Gerber recognized for her work with US Department of Justice’s ICITAP
Professor Elisabeth Gerber was recognized for her work with the U.S. Department of Justice’s International Criminal Investigative Technical Assistance Program (ICITAP). Greg Ducot, acting director of ICITAP, gave her this recognition in honor of her contributions to ICITAP’s University Partnership Program. Through Gerber’s leadership, the Ford School’s Applied Policy Seminar (APS) students have worked on ICITAP projects.

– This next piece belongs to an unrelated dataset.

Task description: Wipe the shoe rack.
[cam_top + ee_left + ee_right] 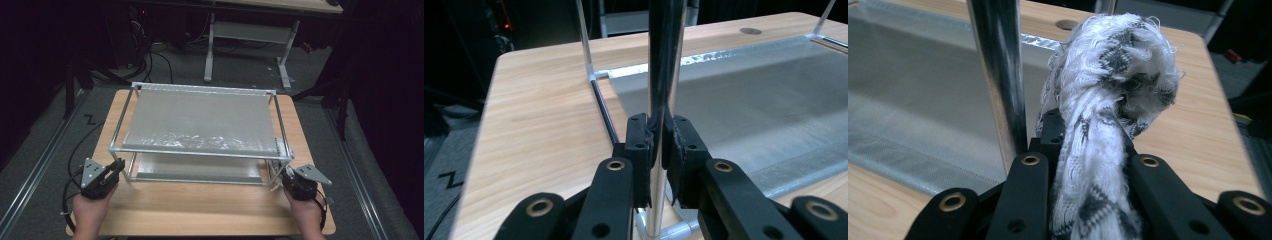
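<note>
Two grips, two ways to slip. Nearest, at the person's left: left tool point(659, 134) closed hard on the front-left post point(665, 60) of the frame point(200, 152), pinching the shiny tube low down, just above the bottom corner joint. Looks like a steadying hold. Smooth round metal between narrow pads, so liable to twist or slide under any sideways pull. Just as liable to drag or tip the light frame across the table point(200, 212) rather than hold it still.

At the person's right: right tool point(1088, 150) clamped shut on a white rope point(1118, 60) flecked with black, with the frayed, knobbly end standing above the jaws. Sits just beside the front-right post point(998, 65) and, as far as can be told, not yet round it. Fluffy and compressible, so prone to creep out of the grip under tension, or to snag on the corner joint. Little free end to wrap with, too; could well pop loose mid-turn.

Farther off: upper shelf point(200, 120), a grey mesh sheet stretched across the frame, nothing lying on it. Liable to shake, and to rack the thin rails out of square, with any jolt to either post. Beyond that, a hard enough shove could send the whole frame toward the table's far edge.
</note>
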The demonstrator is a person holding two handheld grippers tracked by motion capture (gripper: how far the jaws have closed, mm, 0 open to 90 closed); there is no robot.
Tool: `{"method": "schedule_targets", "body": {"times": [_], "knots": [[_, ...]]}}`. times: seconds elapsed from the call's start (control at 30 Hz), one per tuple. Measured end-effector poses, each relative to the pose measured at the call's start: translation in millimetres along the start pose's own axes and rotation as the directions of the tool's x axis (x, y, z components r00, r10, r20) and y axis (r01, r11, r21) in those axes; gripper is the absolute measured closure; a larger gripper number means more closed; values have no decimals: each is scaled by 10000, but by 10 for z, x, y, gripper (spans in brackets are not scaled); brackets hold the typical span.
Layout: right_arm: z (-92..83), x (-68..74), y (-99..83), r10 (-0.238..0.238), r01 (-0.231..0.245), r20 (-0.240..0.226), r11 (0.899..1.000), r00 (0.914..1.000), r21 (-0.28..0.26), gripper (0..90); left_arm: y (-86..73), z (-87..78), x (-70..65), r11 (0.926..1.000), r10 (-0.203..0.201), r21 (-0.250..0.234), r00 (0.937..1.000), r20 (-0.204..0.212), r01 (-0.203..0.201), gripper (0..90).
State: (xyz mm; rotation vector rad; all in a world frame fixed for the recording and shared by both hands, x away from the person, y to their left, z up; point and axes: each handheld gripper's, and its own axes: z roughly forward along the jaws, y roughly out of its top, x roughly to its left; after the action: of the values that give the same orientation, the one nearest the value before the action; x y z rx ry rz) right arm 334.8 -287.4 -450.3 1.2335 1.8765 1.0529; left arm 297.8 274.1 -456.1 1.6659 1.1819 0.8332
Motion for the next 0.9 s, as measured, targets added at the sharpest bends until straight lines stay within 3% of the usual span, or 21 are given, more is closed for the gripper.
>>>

ICITAP helps foreign governments develop professional and transparent law enforcement institutions and provides international development assistance. The University Partnership Program allows for an information exchange between universities (George Mason University, American University, and Syracuse University are also partners) and ICITAP, providing a mutually beneficial opportunity for students to learn about ICITAP and for the program to gain an outside perspective. Gerber was first introduced to ICITAP by a Ford School alum in 2013. Since then, five teams of APS students have completed projects over the years. APS, now called Strategic Public Policy Consulting or SPPC, opportunities give students hands-on learning experience with an organization, often focused on data analysis and policy development. She also supervised an independent study partnering with the organization. The projects have focused on supporting ICITAP’s technical assistance work, which has included the development of training materials, assistance with strategic planning, and analysis of country-specific data. This work has contributed to a groundbreaking recent report on Sustainable Institutional Development.
This recognition highlights the work being done at the Ford School among students, leaders and researchers, and the benefits for the partner organizations.
Read more about the Department of Justice’s ICITAP here.
Elisabeth R. Gerber is the associate dean for research and policy engagement and the Jack L. Walker, Jr. Professor of Public Policy at the Ford School, as well as a research associate at the Center for Political Studies, and the Institute for Social Research.